__Problem details__.
Every line below that holds the word "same" must be listed.

*** Opening Data below ***

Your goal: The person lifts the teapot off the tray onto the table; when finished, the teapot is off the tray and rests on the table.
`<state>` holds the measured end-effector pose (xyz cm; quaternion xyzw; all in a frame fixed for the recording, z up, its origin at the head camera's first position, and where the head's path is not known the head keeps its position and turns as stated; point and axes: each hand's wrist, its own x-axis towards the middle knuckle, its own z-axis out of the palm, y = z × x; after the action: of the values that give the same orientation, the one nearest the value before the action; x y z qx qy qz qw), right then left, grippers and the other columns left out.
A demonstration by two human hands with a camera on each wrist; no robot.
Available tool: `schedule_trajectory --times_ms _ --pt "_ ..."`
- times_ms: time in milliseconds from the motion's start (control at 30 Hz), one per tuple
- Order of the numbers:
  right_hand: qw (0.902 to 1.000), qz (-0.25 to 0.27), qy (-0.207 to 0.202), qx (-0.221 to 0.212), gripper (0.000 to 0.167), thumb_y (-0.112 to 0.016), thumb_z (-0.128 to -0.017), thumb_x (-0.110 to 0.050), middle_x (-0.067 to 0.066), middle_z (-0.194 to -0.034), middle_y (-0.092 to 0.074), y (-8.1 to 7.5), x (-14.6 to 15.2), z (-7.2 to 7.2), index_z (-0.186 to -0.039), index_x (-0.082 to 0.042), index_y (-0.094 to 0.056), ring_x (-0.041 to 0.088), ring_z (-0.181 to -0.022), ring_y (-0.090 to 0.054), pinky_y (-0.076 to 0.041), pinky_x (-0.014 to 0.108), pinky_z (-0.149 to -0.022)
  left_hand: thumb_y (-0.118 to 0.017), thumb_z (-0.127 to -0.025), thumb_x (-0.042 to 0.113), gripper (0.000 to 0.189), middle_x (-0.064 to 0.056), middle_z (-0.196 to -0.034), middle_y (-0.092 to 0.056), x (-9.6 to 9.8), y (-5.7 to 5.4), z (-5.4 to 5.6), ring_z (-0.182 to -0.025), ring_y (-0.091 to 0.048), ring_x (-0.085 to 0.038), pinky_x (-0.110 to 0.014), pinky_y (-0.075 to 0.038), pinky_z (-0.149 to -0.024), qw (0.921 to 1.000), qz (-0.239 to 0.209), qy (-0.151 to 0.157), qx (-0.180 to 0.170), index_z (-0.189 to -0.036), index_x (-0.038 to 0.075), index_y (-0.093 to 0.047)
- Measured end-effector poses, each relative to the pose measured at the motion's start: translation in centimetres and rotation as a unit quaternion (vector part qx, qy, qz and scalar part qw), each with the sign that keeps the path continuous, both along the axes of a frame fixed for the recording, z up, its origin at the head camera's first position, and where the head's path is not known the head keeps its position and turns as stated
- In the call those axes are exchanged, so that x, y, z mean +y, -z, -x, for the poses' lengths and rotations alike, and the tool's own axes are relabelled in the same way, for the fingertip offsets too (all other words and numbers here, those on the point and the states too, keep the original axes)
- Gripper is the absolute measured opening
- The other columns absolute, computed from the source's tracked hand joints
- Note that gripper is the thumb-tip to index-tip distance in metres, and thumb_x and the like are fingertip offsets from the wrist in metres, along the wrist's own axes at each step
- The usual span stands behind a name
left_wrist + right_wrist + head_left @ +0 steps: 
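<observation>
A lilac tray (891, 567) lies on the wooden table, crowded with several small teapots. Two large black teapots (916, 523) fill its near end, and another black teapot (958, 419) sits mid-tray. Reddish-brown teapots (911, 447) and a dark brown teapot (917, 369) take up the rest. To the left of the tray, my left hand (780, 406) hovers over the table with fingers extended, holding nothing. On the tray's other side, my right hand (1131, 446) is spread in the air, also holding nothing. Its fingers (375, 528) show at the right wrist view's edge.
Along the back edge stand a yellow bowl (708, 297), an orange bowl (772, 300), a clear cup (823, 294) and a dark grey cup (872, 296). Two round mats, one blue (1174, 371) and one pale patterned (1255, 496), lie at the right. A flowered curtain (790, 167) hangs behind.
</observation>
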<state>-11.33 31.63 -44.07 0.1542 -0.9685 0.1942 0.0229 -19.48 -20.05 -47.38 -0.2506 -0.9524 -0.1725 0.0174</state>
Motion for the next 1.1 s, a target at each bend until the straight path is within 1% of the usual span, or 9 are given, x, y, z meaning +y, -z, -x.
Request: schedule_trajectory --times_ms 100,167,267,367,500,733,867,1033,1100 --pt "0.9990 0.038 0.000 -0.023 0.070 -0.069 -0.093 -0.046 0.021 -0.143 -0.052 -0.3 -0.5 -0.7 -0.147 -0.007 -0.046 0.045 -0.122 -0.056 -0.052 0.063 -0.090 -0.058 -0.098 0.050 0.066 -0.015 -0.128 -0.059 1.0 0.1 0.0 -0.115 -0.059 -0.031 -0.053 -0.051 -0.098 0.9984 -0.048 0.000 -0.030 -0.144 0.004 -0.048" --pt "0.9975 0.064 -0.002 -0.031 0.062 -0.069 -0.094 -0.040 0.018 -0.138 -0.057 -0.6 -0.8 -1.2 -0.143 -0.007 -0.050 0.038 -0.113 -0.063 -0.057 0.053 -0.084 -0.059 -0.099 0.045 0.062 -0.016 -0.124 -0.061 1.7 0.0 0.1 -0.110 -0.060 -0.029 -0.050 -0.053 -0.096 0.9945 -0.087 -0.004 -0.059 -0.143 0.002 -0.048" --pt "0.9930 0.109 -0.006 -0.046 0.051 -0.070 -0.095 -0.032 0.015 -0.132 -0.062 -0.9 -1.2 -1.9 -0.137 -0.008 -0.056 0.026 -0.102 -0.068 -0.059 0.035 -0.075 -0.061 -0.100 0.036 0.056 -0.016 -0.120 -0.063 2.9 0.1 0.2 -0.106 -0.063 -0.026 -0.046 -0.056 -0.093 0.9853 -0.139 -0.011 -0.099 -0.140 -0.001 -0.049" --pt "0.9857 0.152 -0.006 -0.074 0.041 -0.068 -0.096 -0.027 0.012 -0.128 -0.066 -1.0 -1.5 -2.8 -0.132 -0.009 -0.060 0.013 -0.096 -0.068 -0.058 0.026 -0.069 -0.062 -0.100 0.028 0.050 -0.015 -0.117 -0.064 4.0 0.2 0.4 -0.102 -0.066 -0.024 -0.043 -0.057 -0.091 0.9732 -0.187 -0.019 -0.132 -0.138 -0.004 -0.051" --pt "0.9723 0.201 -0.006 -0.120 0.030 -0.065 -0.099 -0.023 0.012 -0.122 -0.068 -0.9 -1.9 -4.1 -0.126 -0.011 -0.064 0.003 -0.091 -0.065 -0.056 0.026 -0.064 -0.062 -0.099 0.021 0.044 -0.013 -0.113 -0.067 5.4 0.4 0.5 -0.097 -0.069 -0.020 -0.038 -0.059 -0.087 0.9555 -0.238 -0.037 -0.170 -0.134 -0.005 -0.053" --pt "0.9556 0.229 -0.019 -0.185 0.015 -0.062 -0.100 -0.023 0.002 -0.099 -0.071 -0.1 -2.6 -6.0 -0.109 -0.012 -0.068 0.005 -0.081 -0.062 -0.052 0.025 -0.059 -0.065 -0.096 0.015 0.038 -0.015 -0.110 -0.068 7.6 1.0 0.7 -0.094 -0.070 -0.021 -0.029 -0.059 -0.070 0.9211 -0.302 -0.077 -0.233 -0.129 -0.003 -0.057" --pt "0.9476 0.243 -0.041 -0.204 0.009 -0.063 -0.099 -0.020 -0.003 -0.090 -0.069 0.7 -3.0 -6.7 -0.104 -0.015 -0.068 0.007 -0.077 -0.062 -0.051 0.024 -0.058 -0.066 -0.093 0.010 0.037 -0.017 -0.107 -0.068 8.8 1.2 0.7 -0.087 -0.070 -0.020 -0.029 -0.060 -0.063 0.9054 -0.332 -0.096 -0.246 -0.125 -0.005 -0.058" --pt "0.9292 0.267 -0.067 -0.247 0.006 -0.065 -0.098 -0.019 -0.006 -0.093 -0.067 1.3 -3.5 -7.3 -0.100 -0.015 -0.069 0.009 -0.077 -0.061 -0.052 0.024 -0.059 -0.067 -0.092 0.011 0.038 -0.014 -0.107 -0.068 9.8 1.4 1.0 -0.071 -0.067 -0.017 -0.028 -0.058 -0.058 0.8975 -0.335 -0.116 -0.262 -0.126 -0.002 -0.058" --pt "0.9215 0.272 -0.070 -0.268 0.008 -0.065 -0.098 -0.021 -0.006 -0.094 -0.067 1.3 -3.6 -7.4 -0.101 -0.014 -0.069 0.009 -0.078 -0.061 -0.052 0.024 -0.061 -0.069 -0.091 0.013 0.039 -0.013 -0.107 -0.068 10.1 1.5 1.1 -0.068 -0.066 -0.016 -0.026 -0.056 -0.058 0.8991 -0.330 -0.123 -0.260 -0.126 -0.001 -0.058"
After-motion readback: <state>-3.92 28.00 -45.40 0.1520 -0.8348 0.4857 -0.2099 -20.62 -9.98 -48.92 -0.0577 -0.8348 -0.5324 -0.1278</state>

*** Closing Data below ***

__Response to the exercise__.
`<state>` holds the measured end-effector pose (xyz cm; quaternion xyzw; all in a frame fixed for the recording, z up, its origin at the head camera's first position, and where the head's path is not known the head keeps its position and turns as stated; point and axes: each hand's wrist, its own x-axis towards the middle knuckle, its own z-axis out of the palm, y = z × x; after the action: of the values that give the same orientation, the one nearest the value before the action; x y z qx qy qz qw), right then left, grippers and the other columns left out.
- In the call those axes are exchanged, so that x, y, z mean +y, -z, -x, for the poses' lengths and rotations alike, and the tool's own axes are relabelled in the same way, for the fingertip offsets too (all other words and numbers here, those on the point and the states too, keep the original axes)

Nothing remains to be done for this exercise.